PROBLEM STATEMENT: In this exercise, the entries below include pictures. Repeat exactly the lines from the line with "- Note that" to the line with "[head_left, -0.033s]", including both, but without the pictures.

DATA RECORDS Start Marker

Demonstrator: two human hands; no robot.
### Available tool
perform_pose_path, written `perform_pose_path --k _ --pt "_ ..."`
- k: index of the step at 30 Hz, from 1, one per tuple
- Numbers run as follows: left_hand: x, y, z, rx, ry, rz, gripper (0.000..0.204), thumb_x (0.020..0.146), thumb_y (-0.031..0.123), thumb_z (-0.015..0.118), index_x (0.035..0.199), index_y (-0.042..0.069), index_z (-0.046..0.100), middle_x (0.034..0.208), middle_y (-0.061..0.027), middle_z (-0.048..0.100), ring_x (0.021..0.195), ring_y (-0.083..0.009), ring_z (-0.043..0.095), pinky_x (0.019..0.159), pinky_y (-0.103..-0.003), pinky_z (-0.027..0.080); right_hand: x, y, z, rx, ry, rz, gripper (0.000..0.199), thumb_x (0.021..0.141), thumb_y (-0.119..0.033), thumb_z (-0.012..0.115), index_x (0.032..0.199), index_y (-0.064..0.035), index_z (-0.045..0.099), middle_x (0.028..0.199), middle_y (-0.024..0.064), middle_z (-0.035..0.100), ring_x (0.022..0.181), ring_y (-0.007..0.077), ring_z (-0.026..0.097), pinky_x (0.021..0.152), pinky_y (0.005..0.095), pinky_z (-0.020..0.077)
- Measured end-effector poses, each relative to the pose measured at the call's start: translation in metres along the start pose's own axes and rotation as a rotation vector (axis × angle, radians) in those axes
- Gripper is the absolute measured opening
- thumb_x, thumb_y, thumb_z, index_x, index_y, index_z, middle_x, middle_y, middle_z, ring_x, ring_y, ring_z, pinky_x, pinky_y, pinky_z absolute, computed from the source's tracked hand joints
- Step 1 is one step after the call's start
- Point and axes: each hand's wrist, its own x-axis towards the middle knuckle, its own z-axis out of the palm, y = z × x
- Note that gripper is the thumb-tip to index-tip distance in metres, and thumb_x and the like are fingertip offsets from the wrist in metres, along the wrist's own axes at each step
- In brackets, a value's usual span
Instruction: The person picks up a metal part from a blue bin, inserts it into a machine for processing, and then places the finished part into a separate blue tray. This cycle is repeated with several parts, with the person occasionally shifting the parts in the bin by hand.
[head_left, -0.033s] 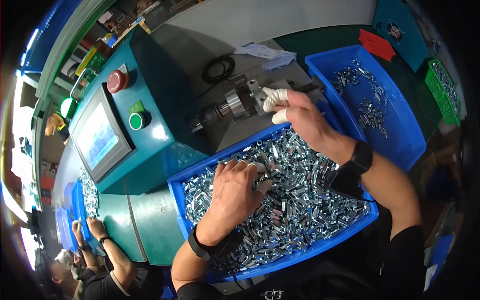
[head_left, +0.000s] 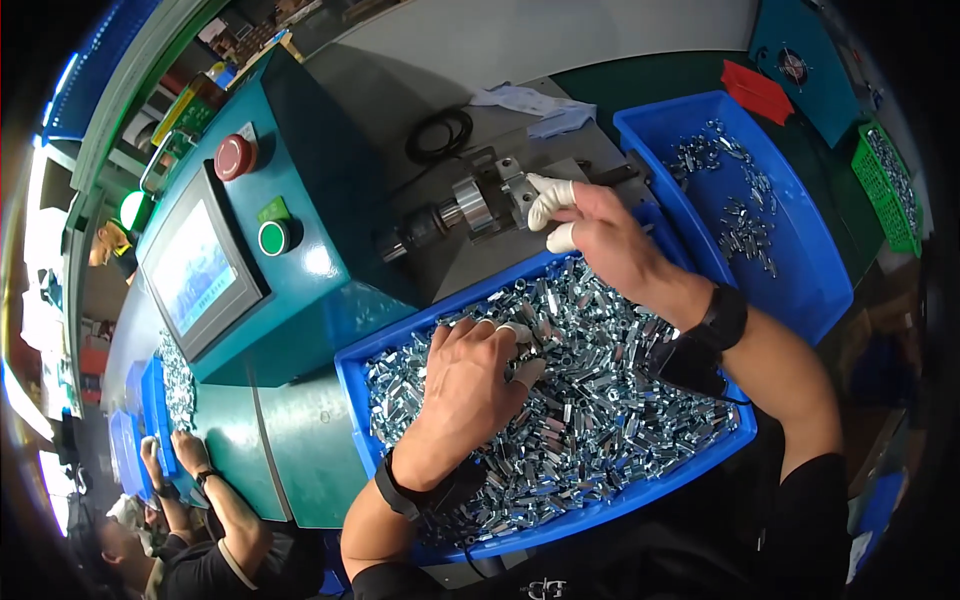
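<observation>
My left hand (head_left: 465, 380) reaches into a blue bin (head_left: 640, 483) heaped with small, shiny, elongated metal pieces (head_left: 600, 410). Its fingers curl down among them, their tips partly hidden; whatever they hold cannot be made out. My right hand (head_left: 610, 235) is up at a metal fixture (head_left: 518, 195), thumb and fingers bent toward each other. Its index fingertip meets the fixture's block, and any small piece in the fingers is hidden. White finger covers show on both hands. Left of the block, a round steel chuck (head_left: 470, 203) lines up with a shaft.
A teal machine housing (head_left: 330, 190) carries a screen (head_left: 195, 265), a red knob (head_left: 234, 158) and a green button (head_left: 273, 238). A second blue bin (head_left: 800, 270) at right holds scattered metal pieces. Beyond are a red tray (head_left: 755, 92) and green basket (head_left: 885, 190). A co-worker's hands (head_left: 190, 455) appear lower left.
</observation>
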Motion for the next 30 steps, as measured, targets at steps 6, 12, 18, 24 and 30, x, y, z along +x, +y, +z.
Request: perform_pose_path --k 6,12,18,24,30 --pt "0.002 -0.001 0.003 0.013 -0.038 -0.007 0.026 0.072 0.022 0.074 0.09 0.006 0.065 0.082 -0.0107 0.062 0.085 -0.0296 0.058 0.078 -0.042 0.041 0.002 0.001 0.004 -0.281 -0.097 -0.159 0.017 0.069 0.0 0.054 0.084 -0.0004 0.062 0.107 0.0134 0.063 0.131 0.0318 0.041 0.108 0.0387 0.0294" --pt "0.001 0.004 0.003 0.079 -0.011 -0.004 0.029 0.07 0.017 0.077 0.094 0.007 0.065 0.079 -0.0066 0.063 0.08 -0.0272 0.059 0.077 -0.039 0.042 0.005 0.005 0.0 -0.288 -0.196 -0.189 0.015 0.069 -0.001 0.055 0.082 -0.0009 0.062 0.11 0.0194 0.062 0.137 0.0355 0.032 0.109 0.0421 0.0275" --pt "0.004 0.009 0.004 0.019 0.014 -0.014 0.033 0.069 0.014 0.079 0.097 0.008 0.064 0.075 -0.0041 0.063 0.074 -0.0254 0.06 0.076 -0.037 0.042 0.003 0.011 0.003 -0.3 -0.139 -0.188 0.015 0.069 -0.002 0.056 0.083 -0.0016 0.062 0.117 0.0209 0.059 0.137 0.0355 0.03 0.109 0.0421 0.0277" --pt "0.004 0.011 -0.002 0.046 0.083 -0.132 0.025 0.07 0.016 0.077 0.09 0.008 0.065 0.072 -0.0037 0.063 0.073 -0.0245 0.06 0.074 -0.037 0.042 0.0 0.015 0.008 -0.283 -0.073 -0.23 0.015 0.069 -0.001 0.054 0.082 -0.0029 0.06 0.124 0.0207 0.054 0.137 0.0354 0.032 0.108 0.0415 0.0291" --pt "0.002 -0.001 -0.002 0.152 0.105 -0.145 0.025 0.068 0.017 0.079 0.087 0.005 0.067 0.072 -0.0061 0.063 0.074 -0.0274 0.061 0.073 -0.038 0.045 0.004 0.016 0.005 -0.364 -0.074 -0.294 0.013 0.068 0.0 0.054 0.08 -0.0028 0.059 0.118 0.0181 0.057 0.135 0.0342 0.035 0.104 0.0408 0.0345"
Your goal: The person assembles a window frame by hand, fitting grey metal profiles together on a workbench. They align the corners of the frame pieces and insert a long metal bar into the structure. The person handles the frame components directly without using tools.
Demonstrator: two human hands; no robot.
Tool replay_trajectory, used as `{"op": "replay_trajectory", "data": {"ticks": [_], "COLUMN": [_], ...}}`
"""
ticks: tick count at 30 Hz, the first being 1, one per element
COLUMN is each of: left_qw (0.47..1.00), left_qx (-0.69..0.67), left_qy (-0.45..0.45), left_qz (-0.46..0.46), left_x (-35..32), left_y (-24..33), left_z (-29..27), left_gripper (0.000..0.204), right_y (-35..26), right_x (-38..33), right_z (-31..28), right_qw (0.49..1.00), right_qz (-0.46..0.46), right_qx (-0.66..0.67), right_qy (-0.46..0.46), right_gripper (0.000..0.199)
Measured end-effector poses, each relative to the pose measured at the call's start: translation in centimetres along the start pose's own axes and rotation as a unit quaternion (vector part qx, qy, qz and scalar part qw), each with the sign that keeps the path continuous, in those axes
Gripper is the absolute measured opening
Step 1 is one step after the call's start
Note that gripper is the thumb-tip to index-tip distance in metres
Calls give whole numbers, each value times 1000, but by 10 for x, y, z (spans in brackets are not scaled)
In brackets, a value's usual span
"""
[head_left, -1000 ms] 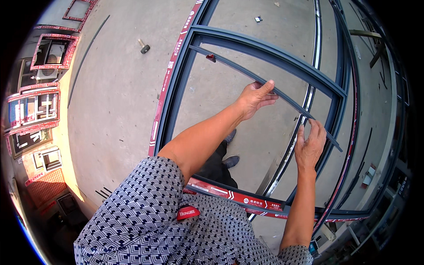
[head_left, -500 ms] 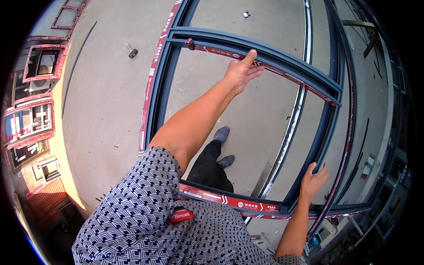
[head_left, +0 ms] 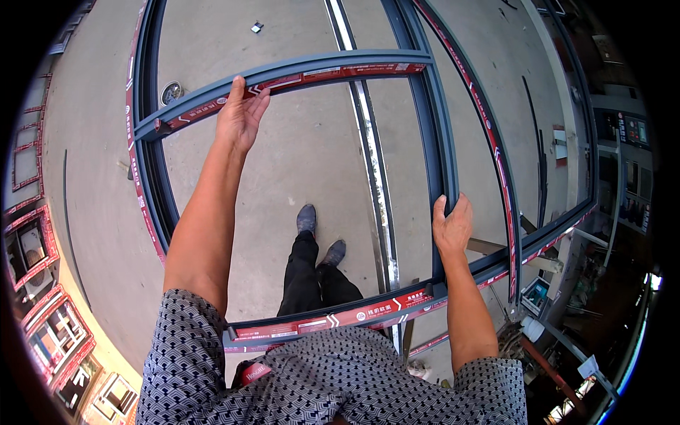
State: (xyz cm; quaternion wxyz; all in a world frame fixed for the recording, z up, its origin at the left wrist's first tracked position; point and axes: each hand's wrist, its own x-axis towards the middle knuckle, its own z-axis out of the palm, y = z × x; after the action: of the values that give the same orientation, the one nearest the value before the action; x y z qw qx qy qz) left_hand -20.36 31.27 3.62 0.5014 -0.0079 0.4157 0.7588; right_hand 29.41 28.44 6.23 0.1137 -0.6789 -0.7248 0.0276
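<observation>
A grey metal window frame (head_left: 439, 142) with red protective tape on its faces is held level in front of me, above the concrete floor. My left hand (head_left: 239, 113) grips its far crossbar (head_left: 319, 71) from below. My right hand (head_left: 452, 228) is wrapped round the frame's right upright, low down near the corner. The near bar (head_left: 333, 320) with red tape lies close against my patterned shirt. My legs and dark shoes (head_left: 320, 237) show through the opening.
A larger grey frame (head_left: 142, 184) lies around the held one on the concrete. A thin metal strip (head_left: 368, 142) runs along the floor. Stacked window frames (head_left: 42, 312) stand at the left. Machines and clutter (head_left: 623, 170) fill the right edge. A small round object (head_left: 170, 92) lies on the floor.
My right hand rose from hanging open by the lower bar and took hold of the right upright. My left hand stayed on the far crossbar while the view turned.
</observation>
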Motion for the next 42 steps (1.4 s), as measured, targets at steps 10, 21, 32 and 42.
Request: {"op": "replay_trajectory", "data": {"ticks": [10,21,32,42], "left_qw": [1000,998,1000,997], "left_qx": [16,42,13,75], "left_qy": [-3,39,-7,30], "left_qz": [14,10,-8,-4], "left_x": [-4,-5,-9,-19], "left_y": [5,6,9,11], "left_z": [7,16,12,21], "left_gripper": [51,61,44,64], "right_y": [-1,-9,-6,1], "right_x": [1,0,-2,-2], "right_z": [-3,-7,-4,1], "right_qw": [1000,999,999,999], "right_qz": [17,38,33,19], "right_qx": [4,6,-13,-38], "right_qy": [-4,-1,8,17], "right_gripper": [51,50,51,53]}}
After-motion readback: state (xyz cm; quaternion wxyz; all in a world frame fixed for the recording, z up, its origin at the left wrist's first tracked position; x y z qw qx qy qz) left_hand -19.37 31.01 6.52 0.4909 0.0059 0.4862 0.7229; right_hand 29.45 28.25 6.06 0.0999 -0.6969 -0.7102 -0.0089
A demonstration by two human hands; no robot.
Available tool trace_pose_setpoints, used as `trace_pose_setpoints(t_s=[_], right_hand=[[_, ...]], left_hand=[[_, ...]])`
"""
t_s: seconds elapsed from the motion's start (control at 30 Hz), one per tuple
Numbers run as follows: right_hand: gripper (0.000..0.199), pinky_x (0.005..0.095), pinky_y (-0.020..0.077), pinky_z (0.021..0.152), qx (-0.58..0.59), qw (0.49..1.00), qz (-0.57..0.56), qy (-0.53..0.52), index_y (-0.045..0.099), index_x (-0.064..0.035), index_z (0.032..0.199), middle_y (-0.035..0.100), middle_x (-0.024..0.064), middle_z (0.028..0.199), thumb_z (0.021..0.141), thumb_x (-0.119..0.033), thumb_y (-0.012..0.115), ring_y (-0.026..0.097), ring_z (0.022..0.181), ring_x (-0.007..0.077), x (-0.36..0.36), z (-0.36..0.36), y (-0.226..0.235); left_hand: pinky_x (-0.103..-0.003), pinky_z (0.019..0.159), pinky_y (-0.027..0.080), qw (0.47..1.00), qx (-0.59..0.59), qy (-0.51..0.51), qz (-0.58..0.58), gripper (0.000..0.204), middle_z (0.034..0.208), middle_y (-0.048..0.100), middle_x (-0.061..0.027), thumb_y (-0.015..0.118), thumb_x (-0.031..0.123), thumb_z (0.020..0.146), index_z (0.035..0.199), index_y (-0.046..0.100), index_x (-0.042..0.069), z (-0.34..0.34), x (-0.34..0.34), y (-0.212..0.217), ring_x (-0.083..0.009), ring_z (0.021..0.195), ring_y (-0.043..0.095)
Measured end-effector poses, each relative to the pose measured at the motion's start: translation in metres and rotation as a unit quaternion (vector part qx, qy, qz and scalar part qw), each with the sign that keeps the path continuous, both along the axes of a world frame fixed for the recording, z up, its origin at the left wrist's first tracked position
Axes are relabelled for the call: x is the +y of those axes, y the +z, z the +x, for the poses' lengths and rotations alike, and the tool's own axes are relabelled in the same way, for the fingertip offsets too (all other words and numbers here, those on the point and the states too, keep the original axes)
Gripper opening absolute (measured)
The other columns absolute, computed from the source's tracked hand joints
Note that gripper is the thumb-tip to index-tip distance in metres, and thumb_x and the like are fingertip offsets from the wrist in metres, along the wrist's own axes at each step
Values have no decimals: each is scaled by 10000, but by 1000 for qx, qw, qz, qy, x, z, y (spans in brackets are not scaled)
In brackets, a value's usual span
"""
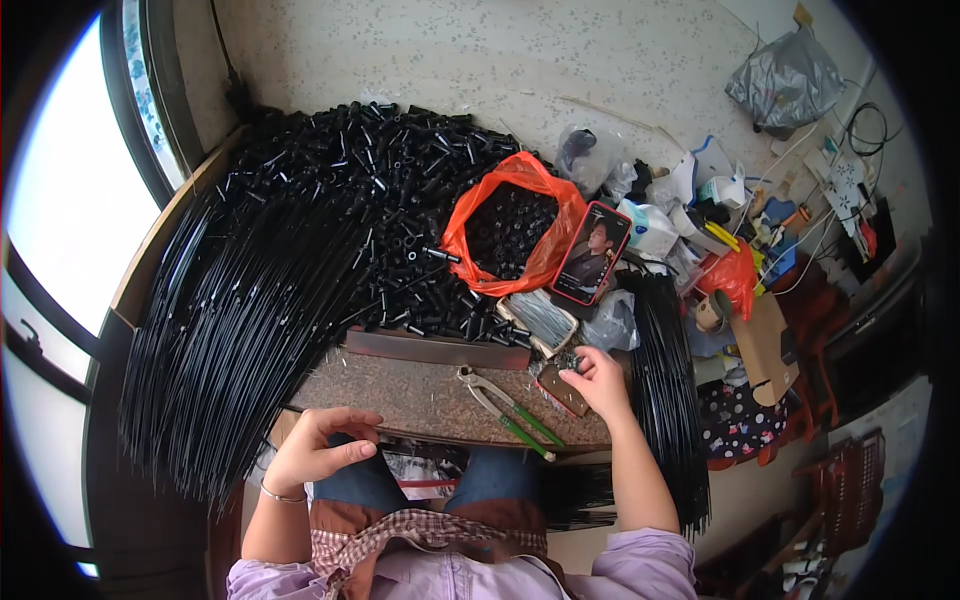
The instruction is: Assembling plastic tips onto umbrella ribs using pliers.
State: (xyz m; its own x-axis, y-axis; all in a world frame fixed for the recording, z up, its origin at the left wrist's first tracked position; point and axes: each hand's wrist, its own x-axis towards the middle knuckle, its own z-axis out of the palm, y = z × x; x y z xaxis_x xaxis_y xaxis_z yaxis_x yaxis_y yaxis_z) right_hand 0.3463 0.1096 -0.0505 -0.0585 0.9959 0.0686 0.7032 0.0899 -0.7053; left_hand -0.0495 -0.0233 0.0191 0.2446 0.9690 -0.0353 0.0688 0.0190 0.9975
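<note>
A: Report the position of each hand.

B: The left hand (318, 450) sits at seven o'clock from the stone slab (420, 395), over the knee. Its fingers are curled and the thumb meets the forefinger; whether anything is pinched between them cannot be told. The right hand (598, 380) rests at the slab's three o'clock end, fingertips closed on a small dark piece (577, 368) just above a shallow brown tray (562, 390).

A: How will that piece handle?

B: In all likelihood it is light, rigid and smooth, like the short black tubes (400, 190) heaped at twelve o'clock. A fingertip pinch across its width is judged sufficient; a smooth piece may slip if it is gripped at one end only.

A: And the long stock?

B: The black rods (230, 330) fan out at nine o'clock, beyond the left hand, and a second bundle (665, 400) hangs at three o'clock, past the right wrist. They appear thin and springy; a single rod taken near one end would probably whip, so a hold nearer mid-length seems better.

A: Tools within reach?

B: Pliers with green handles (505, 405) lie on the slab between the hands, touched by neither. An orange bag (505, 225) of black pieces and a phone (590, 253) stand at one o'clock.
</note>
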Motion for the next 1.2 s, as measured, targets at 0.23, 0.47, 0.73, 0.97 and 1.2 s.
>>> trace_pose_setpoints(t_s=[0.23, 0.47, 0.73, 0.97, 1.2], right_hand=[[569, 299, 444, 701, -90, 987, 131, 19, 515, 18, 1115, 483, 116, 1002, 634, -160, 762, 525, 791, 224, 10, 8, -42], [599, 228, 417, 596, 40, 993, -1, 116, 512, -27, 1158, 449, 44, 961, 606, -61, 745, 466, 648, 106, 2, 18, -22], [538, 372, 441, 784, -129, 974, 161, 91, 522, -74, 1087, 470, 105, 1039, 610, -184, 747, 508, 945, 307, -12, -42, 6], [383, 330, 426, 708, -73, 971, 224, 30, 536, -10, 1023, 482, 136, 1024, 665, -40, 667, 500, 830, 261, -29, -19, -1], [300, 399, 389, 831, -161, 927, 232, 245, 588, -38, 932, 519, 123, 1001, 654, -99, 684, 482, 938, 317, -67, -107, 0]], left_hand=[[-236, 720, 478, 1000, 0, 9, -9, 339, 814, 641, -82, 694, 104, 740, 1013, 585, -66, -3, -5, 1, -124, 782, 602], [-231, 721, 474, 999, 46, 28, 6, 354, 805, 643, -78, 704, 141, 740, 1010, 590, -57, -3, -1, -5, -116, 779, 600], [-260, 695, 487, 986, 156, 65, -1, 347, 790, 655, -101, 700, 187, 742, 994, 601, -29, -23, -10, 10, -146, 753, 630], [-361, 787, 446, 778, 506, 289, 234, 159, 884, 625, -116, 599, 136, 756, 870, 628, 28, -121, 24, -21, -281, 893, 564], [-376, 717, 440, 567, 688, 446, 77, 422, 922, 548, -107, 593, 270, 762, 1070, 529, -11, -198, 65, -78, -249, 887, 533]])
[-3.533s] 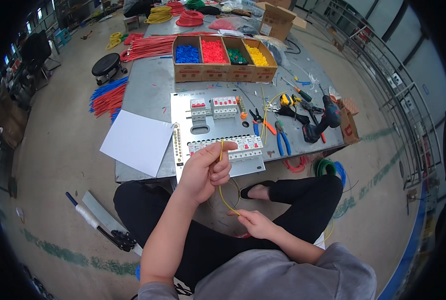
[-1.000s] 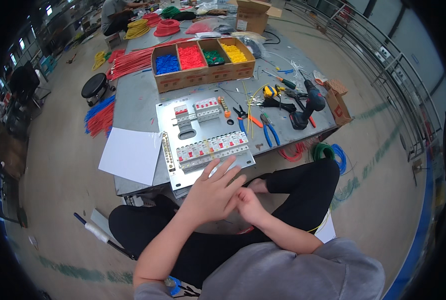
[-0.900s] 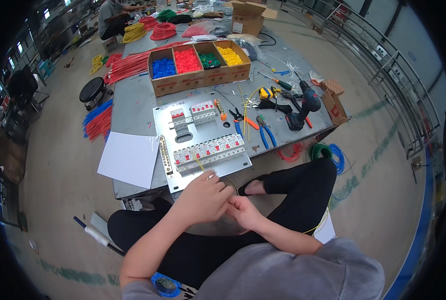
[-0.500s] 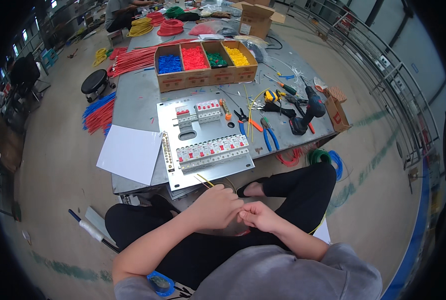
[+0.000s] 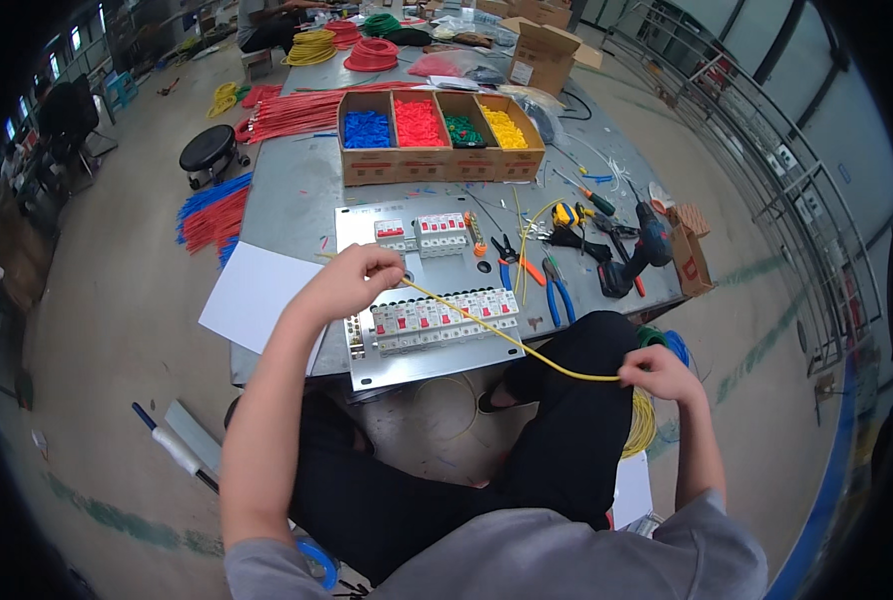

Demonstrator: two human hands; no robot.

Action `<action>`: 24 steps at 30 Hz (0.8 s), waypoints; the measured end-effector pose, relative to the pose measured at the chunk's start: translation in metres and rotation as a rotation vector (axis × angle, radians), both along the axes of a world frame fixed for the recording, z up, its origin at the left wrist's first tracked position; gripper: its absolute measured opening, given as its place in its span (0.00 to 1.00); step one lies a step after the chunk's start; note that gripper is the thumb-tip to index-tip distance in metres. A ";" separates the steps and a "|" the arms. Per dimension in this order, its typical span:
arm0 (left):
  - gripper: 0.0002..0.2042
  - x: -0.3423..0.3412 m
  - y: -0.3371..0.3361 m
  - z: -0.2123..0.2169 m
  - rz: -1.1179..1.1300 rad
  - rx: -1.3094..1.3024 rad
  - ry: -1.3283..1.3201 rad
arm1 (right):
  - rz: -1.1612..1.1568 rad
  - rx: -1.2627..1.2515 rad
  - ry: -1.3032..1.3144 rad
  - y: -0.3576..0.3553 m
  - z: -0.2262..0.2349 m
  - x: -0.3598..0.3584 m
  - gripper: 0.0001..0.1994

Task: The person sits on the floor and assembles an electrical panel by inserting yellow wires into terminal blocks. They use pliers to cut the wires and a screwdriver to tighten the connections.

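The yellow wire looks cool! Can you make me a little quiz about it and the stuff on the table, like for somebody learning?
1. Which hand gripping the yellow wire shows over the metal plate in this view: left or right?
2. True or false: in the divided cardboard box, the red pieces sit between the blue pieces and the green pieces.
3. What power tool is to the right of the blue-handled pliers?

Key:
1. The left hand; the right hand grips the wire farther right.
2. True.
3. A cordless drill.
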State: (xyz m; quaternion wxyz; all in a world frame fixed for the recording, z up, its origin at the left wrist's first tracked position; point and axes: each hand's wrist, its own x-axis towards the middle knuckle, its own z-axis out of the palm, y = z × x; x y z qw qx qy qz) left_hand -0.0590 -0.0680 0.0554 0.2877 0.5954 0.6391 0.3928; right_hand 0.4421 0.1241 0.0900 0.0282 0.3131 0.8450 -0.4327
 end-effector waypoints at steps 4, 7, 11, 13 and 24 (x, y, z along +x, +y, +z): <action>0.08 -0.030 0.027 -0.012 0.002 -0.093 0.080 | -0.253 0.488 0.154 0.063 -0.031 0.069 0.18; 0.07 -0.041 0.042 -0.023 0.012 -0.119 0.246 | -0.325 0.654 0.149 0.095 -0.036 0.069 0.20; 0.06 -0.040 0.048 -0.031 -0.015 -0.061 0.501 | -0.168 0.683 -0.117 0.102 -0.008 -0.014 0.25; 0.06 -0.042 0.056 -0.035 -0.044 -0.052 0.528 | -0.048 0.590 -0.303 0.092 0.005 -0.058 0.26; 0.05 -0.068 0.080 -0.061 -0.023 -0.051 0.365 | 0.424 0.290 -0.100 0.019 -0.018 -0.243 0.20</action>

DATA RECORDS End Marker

ANSWER SECTION:
- Note that gripper is the thumb-tip to index-tip distance in metres, and thumb_x and the like are fingertip offsets from the wrist in metres, along the wrist's own axes at each step
- In brackets, a value's usual span
Instruction: The person picks up a metal part from a blue bin, inserts it into a machine for processing, and then places the finished part into a separate blue tray. This cycle is repeated with several parts, with the person occasionally shifting the parts in the bin by hand.
[head_left, -0.033s] 

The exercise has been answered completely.